Many New Age authors like to talk about auras–a kind of subtle light energy emanating from every human being–as if everyone knows what they are, but in fact, the scientific tradition does not leave a lot of room for such a force or emanation.
The concept of an aura actually comes from a Western esoteric tradition (Theosophy, Neo-Plantonism) that believe an etheric body, or nonmaterial body composed of very subtle energy, is connected to every human physical body.
The etheric body is something akin to a spirit body. In traditions that believe in its existence, the etheric body is thought to be the lowest level in the human energy field, visible only to those whose ‘third eye’ intuitive center has been awakened.
At death, this etheric body detaches from the actual physical body and continues an existence void of physical form, although in some traditions it is believed that an etheric body can ‘reincarnate’, taking on a new human physical form.
An interesting side note in such traditions is that belief in the human aura or etheric body is accompanied by belief in beings that do not have, nor have they ever had, a physical body on the material plane of existence.
Such beings include angels, nature spirits, elementals, fairies, and devas (intelligent teaching beings, most of which started out as incarnate humans).
Although Western traditions that maintain a belief in humans auras and etheric bodies have been pushed into the father reaches of occult philosophy and New Age thought, in many Eastern religious traditions such beliefs are common and mainstream.
The science of acupuncture is based on the belief in a kind of etheric or energy-based body that flows through the human physical body and maintains specific pressure point or centers that relate to various spiritual, emotional, and physical functions.
Kirlian photography, a specific type of photograph made with a high voltage electrical charge, clearly shows acupuncture pressure points–something that wouldn’t seem likely to happen by chance.
Few scientists are impressed by Kirlian images, but the effectiveness of acupuncture has been well-documented by both Western and Eastern medical science.
Rudolph Steiner (born 1861, died 1925), was an Austrian philosopher, social thinker, architect, and esotericist who founded a school of thought known as Anthroposophy that included many of the ideas connected to the concept of the etheric body.
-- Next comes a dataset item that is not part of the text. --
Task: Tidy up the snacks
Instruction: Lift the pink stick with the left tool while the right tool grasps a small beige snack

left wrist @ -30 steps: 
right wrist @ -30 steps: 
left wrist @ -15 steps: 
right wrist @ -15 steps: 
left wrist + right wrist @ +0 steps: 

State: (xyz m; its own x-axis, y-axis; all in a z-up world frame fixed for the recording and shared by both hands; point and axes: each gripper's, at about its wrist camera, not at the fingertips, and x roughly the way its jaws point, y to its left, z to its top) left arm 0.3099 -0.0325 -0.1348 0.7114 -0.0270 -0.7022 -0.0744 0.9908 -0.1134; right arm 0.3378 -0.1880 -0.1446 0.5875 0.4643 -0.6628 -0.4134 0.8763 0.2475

Steiner’s work was also connected to the philosophical discipline of phenomenology, which continues today and stresses experience over pure reason as a legitimate way of knowing the world and ourselves.
Steiner was looking for a kind of spiritual science–a link that would bridge the worlds of cognitive psychology and mysticism. Steiner’s influence can still be seen today in many Western esoteric traditions, in the humanistic field of transpersonal psychology, and in many form of New Age thought.